**EXERCISE OBJECTIVE**
Restrict the output to the lines below starting at the one that contains "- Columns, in" and ending at the one that contains "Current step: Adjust", and restate them word for word, both ends included.

= = = = = = =

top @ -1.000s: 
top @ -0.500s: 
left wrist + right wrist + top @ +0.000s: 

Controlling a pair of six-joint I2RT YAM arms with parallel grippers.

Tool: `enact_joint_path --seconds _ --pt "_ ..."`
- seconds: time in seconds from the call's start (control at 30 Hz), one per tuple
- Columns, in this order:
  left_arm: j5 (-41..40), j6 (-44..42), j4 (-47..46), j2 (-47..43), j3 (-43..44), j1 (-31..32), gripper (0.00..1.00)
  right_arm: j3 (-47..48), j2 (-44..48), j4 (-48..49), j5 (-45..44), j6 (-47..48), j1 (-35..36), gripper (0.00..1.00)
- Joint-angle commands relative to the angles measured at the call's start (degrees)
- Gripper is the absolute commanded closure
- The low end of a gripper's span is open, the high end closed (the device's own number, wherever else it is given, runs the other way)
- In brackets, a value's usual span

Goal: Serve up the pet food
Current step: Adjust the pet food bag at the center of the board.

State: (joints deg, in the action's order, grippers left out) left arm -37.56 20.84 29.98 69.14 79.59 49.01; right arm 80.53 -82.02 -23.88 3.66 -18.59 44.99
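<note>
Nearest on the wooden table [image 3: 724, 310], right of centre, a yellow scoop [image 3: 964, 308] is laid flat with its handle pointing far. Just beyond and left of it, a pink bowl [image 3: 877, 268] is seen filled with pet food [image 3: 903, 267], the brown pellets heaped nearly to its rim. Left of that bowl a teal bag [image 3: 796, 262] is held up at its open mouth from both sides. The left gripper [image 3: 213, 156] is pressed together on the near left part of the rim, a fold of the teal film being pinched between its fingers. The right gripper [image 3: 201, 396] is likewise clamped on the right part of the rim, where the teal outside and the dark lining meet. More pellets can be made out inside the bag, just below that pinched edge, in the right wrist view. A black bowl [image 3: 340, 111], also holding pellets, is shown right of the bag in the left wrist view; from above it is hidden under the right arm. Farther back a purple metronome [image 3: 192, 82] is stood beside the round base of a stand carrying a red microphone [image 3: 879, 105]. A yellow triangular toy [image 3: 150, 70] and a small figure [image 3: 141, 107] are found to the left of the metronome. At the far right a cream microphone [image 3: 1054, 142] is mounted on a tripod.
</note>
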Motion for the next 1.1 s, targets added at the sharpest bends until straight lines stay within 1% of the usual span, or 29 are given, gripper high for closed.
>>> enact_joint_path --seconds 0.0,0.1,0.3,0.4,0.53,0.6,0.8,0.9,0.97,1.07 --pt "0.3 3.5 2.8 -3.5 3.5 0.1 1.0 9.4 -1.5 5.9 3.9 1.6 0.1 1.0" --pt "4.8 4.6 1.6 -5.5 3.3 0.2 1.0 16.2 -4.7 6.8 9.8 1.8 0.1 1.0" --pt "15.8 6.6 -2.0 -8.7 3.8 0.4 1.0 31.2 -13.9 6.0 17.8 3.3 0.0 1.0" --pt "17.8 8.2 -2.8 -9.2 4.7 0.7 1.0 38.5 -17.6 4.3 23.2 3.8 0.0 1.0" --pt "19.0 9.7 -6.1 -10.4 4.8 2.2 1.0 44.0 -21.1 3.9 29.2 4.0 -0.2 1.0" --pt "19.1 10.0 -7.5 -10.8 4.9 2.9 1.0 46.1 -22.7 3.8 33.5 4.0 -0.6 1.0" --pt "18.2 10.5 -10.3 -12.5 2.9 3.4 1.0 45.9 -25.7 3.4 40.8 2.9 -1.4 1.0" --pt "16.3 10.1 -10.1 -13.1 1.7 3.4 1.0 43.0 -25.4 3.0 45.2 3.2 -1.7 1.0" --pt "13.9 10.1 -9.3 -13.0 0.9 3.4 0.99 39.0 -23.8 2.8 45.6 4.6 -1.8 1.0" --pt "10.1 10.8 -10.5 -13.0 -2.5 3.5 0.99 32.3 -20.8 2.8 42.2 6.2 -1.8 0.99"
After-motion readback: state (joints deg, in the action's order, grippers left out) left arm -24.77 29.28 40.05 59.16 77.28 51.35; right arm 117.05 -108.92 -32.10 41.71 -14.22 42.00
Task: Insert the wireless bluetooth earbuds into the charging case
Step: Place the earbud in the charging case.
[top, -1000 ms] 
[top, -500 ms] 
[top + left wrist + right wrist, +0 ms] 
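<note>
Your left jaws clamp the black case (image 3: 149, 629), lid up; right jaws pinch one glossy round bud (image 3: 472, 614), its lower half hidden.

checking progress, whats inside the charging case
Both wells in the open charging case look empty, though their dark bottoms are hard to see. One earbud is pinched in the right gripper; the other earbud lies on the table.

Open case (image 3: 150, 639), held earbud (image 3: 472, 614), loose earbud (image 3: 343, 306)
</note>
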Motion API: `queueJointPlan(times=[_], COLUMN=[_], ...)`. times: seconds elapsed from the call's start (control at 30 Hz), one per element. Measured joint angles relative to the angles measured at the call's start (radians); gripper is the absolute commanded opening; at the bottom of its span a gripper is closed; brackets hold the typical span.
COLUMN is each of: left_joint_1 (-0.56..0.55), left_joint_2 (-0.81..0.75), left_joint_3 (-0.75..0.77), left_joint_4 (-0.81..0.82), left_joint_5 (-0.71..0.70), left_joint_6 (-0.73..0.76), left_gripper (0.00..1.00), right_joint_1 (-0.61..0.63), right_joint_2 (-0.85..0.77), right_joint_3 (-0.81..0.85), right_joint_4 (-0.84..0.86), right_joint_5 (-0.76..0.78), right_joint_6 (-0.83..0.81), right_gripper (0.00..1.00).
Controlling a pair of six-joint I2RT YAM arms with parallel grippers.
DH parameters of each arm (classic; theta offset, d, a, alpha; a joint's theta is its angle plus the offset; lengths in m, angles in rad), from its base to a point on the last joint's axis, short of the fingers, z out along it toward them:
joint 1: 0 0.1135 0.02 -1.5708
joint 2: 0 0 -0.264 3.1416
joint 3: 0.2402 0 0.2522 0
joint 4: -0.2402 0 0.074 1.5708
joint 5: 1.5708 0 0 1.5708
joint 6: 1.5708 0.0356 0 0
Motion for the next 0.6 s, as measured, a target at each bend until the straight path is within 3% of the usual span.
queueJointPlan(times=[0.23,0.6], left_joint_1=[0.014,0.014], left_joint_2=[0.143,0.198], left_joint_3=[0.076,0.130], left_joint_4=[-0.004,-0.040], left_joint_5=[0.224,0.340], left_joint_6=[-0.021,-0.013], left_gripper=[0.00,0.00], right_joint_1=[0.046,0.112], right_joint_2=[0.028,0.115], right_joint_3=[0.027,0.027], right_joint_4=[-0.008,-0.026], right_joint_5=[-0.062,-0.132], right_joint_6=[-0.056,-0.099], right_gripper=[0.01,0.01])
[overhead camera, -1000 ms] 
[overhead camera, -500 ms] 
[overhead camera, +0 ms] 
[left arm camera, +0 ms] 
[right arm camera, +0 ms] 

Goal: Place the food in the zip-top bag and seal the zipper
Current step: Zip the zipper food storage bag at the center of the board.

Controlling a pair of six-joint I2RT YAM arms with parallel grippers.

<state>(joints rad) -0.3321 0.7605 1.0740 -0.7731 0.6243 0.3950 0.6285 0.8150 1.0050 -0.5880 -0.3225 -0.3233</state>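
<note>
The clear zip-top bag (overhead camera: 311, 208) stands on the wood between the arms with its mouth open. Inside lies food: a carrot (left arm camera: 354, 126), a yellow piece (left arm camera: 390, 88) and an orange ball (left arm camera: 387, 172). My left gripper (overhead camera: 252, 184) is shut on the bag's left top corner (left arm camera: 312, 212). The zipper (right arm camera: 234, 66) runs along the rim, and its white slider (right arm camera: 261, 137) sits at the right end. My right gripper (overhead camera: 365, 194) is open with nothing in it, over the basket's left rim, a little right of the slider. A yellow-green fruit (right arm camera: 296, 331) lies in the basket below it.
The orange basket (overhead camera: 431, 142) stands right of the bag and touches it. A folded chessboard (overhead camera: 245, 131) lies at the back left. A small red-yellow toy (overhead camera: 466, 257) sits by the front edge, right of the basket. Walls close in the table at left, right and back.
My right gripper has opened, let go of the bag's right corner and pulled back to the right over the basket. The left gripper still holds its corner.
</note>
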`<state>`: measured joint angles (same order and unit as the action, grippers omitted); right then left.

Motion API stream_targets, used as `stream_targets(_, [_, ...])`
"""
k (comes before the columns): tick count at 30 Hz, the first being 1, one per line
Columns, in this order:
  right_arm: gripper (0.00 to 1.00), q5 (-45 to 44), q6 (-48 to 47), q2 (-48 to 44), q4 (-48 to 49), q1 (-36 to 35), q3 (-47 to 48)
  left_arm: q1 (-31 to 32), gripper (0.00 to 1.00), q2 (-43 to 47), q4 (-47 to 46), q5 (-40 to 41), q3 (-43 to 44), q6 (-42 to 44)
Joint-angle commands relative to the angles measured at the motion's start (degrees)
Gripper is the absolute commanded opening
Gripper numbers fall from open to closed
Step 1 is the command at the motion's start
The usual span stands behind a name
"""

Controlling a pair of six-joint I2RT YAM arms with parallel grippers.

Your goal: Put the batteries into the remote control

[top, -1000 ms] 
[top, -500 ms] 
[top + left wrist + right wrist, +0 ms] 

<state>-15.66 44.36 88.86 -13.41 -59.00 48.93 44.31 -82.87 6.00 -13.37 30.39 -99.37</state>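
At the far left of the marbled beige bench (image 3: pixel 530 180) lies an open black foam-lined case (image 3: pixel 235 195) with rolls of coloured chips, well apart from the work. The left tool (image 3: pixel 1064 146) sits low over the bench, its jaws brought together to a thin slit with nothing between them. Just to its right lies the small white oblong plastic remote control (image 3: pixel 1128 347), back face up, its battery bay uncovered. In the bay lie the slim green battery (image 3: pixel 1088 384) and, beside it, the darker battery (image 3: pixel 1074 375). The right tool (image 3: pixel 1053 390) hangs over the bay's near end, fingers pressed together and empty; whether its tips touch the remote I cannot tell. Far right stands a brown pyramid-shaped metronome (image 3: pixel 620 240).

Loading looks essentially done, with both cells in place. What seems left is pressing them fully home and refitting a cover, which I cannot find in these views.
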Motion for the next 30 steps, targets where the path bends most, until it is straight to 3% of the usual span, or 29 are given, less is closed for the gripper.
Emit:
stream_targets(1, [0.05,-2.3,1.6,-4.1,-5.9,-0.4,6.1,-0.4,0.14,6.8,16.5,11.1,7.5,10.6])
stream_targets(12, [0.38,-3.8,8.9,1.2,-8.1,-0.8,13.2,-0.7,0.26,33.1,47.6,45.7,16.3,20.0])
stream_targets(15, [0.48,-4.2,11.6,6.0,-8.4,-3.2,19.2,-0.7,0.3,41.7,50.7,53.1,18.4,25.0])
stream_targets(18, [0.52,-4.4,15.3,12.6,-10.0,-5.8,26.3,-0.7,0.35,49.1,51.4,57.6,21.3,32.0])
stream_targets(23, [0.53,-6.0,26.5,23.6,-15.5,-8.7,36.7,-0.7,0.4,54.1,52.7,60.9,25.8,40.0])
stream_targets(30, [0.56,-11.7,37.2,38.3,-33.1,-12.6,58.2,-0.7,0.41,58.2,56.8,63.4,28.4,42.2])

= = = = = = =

**COMPLETED EXERCISE**
- Columns, in this order:
  left_arm: j5 (-41..40), j6 (-44..42), j4 (-47..46), j2 (-47..43), j3 (-43..44), j1 (-31..32), gripper (0.00..1.00)
  right_arm: j3 (-47..48), j2 (-44..48), j4 (-48..49), j5 (-45..44), j6 (-47..48), j1 (-35..36), gripper (0.00..1.00)
- Joint-angle commands relative to the angles measured at the call's start (degrees)
- Gripper is the absolute commanded closure
- The low end of a gripper's span is open, the high end closed (the device's own number, wherever else it is given, runs the other way)
- In brackets, a value's usual span

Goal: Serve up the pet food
Current step: Adjust the pet food bag at the center of the board.

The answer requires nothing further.